> **WHAT TO PRODUCE**
Which lines come from the start of the records through the line that holds "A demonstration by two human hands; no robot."? Write them out word for word.

(Data excerpts)
· · · · · · ·

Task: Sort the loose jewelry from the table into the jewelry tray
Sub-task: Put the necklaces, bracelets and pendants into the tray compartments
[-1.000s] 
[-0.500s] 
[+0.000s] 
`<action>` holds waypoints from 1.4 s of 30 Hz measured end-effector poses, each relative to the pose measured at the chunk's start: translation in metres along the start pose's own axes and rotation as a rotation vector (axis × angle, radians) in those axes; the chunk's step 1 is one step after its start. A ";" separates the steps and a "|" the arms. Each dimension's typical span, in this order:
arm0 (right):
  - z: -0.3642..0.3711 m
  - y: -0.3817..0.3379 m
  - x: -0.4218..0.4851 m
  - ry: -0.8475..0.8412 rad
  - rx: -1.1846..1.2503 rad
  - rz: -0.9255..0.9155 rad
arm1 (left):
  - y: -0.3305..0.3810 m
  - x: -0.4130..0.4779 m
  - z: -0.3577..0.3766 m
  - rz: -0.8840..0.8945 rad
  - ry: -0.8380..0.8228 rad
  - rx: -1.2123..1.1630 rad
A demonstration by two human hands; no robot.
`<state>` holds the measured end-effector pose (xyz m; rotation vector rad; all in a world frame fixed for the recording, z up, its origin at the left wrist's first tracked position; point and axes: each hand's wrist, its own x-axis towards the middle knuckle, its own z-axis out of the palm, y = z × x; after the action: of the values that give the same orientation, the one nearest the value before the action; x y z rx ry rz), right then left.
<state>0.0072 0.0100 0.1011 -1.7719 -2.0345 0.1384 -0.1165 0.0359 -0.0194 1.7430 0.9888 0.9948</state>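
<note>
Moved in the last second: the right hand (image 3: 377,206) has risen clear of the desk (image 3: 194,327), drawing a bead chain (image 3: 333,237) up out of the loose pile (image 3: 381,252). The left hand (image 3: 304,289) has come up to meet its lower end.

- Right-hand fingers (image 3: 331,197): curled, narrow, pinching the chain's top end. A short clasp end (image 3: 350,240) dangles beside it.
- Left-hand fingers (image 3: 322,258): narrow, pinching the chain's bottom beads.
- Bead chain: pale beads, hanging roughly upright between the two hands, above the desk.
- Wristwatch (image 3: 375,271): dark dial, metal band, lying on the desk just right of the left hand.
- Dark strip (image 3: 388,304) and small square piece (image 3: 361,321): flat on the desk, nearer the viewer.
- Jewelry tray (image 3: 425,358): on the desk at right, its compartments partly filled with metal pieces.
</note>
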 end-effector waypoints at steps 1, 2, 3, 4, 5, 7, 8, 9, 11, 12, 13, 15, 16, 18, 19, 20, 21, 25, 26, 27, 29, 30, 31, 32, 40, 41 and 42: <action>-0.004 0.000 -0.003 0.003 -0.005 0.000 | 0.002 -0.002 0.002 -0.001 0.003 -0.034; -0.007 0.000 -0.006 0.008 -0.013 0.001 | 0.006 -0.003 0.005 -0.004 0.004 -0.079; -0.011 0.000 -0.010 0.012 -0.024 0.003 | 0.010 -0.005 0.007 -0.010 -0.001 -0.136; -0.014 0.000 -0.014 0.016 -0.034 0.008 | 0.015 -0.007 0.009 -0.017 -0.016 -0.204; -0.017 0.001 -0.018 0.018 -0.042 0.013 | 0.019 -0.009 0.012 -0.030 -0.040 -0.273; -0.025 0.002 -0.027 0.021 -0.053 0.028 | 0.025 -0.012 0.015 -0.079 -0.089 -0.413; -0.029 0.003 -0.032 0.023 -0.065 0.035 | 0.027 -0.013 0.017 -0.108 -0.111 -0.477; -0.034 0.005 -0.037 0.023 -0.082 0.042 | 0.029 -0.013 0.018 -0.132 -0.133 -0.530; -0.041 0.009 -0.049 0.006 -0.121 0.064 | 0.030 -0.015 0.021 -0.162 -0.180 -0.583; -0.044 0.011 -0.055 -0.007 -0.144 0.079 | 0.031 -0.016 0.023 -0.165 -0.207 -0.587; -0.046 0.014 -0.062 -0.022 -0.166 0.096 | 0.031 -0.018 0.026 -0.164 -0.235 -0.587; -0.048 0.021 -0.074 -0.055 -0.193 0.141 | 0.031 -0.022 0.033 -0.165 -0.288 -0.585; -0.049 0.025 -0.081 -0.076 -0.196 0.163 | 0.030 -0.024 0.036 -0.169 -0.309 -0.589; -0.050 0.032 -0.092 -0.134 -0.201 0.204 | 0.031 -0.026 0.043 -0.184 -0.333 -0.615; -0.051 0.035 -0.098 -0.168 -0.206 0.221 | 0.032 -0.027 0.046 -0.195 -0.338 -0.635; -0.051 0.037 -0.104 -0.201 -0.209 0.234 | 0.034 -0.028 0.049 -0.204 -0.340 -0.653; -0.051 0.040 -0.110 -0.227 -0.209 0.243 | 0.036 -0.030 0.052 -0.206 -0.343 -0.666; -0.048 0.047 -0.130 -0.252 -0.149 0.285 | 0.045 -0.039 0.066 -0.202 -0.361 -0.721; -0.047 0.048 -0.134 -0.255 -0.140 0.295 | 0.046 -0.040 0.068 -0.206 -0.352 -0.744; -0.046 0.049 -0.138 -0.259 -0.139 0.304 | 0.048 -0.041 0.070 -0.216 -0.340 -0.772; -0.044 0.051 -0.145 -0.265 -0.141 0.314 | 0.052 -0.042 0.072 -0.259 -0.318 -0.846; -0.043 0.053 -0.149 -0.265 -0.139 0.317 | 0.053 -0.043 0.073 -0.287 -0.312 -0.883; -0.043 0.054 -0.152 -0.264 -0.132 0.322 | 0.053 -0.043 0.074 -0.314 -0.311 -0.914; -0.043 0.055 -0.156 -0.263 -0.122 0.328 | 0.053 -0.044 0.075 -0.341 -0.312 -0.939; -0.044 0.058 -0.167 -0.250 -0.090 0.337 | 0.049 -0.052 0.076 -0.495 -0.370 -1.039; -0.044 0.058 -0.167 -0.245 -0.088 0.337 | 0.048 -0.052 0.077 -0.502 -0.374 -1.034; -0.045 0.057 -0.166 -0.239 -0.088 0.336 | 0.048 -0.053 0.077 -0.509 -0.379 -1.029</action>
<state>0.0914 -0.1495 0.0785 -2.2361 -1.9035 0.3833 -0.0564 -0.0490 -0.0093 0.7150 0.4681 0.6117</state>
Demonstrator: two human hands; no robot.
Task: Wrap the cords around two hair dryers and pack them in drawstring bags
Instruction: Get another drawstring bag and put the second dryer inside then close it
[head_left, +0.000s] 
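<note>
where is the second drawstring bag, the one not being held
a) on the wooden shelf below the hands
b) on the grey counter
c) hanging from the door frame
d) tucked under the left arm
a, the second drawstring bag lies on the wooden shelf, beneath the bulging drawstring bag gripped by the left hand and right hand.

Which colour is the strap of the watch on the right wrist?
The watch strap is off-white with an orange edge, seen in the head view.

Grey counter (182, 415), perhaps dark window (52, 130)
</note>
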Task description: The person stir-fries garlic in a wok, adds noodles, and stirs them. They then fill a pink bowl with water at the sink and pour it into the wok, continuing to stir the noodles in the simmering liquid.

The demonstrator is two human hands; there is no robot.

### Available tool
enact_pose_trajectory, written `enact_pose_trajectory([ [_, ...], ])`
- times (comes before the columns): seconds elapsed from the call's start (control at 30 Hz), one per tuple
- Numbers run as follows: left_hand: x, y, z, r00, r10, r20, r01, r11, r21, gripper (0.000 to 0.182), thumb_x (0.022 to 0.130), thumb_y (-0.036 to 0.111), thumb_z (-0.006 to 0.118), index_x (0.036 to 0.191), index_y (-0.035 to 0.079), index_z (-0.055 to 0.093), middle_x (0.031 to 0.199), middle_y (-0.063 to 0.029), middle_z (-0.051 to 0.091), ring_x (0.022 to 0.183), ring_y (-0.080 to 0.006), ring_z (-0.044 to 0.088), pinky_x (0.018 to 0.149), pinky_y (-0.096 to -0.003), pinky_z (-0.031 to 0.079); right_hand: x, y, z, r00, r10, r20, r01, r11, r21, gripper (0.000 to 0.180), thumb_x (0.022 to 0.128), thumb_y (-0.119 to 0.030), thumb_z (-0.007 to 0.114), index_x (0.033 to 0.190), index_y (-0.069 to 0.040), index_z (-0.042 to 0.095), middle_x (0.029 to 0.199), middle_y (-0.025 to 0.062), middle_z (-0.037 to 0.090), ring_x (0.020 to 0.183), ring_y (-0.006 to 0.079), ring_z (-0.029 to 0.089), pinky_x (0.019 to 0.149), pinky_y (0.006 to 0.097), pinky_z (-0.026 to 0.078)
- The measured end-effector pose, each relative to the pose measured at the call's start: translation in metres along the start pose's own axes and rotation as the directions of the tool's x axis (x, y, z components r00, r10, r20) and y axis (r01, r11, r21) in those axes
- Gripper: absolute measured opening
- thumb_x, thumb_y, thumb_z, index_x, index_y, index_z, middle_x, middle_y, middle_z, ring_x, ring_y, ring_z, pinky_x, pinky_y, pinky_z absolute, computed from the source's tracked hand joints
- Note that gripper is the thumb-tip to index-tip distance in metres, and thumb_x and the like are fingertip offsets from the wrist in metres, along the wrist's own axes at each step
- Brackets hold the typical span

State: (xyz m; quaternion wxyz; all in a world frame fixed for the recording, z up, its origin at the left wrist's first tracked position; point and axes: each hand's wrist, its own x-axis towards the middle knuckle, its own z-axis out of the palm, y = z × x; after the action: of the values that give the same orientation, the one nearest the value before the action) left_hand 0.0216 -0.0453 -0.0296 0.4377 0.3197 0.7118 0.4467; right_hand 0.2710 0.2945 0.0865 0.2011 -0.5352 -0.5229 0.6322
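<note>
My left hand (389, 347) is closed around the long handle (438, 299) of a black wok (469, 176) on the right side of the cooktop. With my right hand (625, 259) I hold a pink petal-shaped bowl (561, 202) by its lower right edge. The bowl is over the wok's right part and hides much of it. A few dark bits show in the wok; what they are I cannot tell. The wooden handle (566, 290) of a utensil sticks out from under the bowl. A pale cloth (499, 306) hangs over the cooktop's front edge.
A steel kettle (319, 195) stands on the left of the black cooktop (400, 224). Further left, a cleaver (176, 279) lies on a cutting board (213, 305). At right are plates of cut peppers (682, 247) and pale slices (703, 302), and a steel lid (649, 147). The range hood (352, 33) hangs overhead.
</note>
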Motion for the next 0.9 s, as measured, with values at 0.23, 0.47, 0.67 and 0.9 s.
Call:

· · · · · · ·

> **ANSWER TO THIS TASK**
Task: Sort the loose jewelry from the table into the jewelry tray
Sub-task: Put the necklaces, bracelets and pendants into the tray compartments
[-1.000s] 
[-0.500s] 
[+0.000s] 
`<action>` holds waypoints from 1.4 s of 30 Hz measured end-effector poses, each relative to the pose measured at the chunk's start: translation in metres along the start pose's own axes and rotation as a rotation vector (axis × angle, radians) in those axes; the chunk's step 1 is one step after its start. A ";" separates the steps and a "|" the arms. Each dimension's typical span, in this order:
arm0 (right):
  - z: -0.3642..0.3711 m
  - y: -0.3817..0.3379 m
  - x: -0.4218..0.4851 m
  - ry: -0.8475..0.8412 rad
  - rx: -1.1846..1.2503 rad
  - rz: -0.9255..0.9155 rad
arm1 (left):
  - y: -0.3305..0.3810 m
  - x: -0.4130..0.4779 m
  - z: -0.3577..0.3766 m
  - rz: -0.8840..0.8945 rad
  - ry: -0.8380..0.8228 rad
  - rx: -1.2123..1.1630 rad
A demonstration by two human hands; no robot.

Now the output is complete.